La quatrième crise est liée à un développement majeur survenu au cours de l’année 2013 avec l’avènement de la Chine comme la première puissance commerciale mondiale avec un poids total dans les échanges mondiaux de 11% dépassant ainsi pour la première fois les Etats-Unis dont la part était de 10,3%. Certes, la Chine était devenue depuis 2009 le premier exportateur mondial, mais elle va devenir progressivement la plus importante puissance économique mondiale et dans son sillage les nouvelles puissances émergentes dont l’Inde, le Brésil, l’Argentine, la Turquie, l’Afrique du Sud et bien d’autres pays en développement sortis de leur marginalité. L’avènement de ces nouvelles puissances va rompre l’hégémonie occidentale sur la globalisation néolibérale et l’ouvrir à l’Autre.

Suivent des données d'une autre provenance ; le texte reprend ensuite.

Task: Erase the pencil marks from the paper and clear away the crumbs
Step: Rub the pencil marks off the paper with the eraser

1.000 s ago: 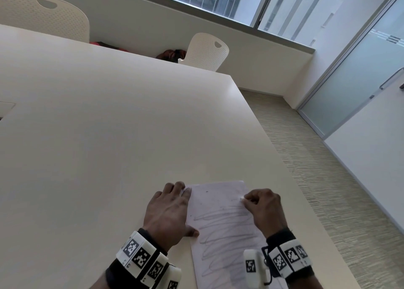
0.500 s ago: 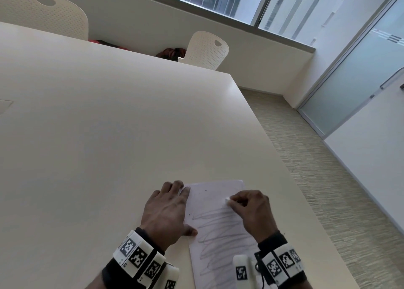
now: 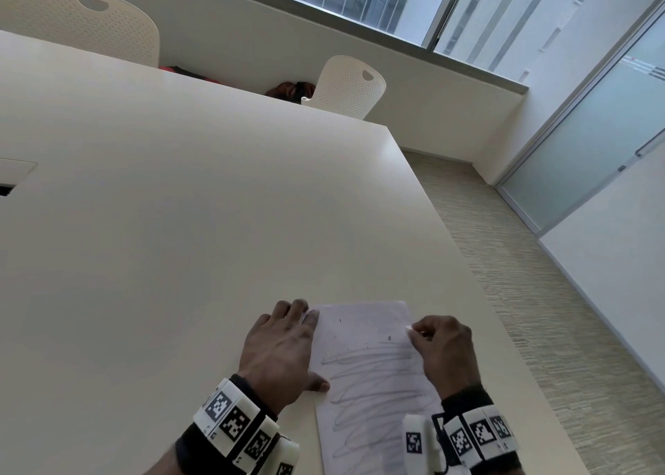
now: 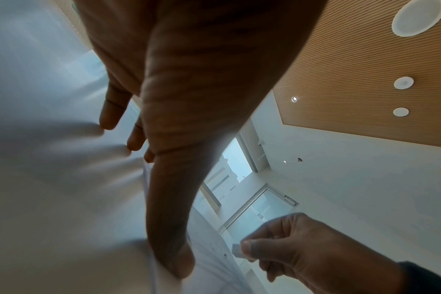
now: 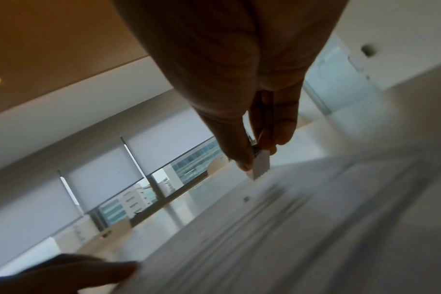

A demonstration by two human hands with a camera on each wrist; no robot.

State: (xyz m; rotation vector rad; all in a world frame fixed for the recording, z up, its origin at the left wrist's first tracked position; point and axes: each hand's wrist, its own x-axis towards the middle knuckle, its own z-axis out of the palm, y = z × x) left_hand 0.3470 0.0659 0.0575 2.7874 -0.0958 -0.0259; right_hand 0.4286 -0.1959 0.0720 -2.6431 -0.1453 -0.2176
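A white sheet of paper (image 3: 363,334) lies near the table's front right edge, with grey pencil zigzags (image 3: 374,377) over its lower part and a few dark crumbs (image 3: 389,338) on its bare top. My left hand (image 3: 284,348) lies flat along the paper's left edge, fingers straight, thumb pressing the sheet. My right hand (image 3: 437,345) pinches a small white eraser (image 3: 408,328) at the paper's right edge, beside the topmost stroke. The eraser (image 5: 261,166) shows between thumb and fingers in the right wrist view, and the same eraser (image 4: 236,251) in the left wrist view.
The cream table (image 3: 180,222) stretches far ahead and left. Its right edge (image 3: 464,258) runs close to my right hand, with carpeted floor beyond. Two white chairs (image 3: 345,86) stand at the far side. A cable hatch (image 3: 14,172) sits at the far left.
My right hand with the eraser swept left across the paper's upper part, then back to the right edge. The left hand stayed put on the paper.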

Enfin, la cinquième concerne la gouvernance globale et l’avènement du G20 en 2011 suite à la grande crise financière. L’avènement de cette nouvelle institution a montré les limites des formes traditionnelles des mécanismes de coopération internationale de la globalisation néo-libérale dont le G7 et le besoin d’un multilatéralisme nouveau ouvert à la diversité du monde et inclusif pour la marge et les plus faibles. Or, ces nouvelles formes ont été rapidement marginalisées et le G7 a repris ses droits. De même, les institutions internationales comme le FMI ou la Banque mondiale ont rechigné à faire les réformes nécessaires pour s’ouvrir aux autres nations.
La crise du Covid-19 ouvre une nouvelle ère dans les crises de la globalisation néolibérale. Sera-t-elle la plus importante et la crise suprême qui nous permettra de construire un nouveau monde global plus solidaire, inclusif et durable? Ou reprendra-t-elle ses droits dès que la crise du Covid-19 sera dépassée ? C’est de nous que dépendra l’issue de cette crise et de notre capacité à reconstruire le projet démocratique et solidaire mis à mal à travers le monde par l’égoïsme et la vanité du projet néolibéral.